What I’m trying to say, I guess, is that I never trained to be a journalist and have always tried to set my own rules:
Do not hunt with the pack.
Do not go with the flow.
Don’t ask ‘When?’ Ask ‘Why?’
Don’t say yes, say no.
Do not follow the ball.
And that’s a good thing, right? To strive to do things differently than everyone else?
Yeah, that’s what I thought.
Ten years in London had brought six Sportswriter of the Year nominations, five Sports Interviewer of the Year awards and a pay rise and letter from my editor every year commending me on a job well done. And that’s a good thing, right? Because if you weren’t performing and your job was at risk, they would not be sending you flowers, right?
Yeah, that’s what I thought.
The bullet came on October 26, 2011. I never saw the gun. First, a surprise phone call from a person I had never spoken to before and then a hastily dispatched email.
Dear Paul,
I am writing to confirm that as part of the proposed changes for the Sunday Times there is no longer a need for your role of Sports Writer. This is because there is no longer a business need for a sports writer to specialise in writing review stories, interviews etc, which is essentially what your role involves. Unfortunately we have had to reduce our sports coverage due to the Sports section having significant pagination reductions as a result of the increased newsprint costs the Sunday Times is having to sustain. We have reviewed the duties and responsibilities which form your role and, having compared this across the department, we have determined that your role is unique. Therefore I unfortunately have to confirm that your role is at risk of redundancy.
Some dark thoughts peppered my head during the sleepless nights that followed.
Why me?

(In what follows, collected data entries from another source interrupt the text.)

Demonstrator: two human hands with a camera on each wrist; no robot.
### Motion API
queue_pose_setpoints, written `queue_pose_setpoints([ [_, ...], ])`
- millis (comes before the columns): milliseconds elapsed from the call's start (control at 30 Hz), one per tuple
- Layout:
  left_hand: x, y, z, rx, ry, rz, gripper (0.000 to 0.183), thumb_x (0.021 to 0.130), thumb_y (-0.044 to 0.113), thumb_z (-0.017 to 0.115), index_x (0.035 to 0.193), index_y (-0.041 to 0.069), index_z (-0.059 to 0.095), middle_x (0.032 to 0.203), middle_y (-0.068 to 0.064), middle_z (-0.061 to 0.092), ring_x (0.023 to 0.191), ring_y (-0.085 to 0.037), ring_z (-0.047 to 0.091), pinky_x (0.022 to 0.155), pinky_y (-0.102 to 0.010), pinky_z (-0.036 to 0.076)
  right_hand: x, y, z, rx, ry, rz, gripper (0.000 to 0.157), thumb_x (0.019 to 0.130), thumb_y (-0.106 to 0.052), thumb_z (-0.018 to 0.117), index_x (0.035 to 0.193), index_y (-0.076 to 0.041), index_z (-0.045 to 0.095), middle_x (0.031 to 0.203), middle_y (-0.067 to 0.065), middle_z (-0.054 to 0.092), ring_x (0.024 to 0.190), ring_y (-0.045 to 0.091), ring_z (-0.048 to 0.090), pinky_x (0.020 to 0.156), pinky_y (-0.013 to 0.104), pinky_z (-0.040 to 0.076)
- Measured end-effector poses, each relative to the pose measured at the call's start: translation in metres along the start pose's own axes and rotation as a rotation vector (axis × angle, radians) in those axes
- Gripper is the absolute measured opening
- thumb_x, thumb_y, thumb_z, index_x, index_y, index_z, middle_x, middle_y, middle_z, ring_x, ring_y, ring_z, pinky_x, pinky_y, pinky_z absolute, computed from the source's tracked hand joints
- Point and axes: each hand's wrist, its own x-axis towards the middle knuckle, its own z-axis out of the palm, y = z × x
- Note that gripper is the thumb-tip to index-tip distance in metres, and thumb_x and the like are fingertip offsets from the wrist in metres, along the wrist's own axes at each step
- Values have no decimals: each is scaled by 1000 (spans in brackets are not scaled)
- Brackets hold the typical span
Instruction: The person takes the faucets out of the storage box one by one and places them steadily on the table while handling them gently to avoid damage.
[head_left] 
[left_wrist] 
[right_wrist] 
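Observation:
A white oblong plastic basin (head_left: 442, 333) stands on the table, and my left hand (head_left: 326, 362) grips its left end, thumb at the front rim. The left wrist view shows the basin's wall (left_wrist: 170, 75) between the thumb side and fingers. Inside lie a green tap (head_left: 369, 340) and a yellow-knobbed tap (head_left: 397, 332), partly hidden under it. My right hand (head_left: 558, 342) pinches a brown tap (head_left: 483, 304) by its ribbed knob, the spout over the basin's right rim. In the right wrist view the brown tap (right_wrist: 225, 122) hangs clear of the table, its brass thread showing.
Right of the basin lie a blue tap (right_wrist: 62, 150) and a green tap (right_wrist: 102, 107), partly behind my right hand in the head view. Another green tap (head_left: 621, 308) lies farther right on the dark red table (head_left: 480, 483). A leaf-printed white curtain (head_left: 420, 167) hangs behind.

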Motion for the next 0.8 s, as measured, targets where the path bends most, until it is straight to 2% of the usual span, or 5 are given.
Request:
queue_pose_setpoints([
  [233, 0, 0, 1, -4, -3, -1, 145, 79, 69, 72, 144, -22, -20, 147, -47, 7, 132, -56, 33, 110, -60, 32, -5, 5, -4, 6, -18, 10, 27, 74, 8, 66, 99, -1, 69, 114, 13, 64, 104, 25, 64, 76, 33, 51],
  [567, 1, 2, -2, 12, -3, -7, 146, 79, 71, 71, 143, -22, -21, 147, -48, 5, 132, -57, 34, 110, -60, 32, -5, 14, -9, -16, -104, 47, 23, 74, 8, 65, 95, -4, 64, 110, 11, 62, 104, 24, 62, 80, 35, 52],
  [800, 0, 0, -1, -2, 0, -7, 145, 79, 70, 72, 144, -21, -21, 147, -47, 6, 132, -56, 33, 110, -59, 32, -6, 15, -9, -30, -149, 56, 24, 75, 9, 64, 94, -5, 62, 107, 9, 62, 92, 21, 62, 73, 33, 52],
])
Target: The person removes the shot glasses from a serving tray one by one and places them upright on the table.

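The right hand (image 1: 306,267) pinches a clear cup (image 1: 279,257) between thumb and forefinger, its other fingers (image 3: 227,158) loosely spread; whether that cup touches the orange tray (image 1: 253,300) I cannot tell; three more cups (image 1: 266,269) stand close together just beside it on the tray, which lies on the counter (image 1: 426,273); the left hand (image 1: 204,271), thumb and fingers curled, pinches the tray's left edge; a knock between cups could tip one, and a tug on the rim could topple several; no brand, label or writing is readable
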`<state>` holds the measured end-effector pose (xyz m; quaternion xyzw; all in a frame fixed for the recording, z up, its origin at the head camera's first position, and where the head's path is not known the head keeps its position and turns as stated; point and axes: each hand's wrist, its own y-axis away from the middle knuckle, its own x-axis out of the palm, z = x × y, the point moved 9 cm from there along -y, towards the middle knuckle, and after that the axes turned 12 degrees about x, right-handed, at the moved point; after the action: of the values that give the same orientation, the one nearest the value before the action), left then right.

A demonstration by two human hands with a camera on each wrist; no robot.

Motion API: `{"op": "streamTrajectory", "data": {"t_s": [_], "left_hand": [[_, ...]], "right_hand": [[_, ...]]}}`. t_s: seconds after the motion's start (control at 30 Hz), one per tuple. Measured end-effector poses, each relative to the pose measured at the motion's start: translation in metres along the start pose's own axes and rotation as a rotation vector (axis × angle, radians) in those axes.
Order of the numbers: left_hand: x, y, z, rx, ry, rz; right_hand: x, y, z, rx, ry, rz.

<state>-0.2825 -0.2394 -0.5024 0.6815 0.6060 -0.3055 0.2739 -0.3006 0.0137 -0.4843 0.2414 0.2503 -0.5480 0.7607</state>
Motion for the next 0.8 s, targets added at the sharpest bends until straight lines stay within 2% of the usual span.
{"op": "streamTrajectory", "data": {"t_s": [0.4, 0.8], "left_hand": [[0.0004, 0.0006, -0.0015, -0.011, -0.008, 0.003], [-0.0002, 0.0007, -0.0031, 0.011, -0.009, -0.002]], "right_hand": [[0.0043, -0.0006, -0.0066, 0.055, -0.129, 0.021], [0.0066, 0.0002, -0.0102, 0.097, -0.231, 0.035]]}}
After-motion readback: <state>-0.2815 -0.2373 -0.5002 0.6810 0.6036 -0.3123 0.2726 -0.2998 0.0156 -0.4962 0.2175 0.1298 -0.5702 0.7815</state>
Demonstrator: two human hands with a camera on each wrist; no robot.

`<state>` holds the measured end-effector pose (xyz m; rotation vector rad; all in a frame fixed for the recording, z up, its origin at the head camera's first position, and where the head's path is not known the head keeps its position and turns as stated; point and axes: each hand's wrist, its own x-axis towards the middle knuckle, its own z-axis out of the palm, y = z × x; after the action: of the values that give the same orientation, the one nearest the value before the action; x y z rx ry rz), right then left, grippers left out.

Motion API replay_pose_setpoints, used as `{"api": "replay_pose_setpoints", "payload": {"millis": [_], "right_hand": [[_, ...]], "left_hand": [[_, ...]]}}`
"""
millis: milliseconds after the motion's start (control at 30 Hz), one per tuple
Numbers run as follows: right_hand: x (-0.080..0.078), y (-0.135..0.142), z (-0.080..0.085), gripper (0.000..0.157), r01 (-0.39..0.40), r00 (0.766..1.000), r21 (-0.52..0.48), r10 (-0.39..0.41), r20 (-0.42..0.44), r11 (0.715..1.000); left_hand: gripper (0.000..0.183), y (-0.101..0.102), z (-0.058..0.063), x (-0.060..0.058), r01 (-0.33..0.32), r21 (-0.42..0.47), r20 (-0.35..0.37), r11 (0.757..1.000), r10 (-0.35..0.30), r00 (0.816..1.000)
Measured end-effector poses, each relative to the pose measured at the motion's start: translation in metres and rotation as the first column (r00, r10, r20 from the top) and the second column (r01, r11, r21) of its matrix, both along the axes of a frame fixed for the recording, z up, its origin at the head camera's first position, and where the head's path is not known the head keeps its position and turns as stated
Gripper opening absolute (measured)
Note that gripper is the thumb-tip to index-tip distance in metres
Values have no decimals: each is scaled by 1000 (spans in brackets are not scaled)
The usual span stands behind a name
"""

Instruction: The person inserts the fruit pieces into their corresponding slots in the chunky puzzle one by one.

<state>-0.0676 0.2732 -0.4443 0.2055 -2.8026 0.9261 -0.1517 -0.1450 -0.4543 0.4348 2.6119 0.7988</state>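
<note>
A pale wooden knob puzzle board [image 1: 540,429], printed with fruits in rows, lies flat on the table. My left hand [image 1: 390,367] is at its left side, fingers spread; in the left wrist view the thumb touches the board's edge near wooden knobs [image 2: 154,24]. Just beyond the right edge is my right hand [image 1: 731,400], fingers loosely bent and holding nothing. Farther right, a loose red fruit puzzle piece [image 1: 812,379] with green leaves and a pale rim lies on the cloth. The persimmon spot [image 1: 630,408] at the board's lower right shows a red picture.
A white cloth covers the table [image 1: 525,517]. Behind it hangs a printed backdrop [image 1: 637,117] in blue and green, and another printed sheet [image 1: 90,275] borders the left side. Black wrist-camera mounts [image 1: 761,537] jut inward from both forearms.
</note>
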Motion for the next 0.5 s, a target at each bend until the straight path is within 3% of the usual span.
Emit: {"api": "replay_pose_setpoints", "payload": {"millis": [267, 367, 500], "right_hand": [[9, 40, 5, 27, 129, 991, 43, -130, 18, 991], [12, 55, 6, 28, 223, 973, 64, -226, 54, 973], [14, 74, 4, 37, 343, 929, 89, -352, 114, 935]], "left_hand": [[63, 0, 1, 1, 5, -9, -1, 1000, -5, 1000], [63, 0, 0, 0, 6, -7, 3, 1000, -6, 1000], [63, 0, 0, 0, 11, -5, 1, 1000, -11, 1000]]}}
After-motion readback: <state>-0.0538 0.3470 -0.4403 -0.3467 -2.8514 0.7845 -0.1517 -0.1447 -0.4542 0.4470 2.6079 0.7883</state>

Why have they done this to me?
If my life ends before this notice runs out, these wankers will have to pay my wife and kids, all of the benefits they’re trying to screw us for.
Do these f**king idiots have any idea how good I am? Wait until the other newspapers hear about this! They’ll be knocking down the door to hire me!
But three months later, I was signing on for the jobseeker’s allowance at my local social welfare office. Now that’s a kick in the head but I had plenty of company: architects, plumbers, accountants, carpenters, plasterers.
Why not me?
Six months passed before I returned to print – a commission from the Daily Mail in July to write a feature on Bradley Wiggins, the first Briton to win the Tour de France. It was different to anything that was printed about Wiggins that summer and at first the editor baulked. “This is going to cause an absolute shitstorm.”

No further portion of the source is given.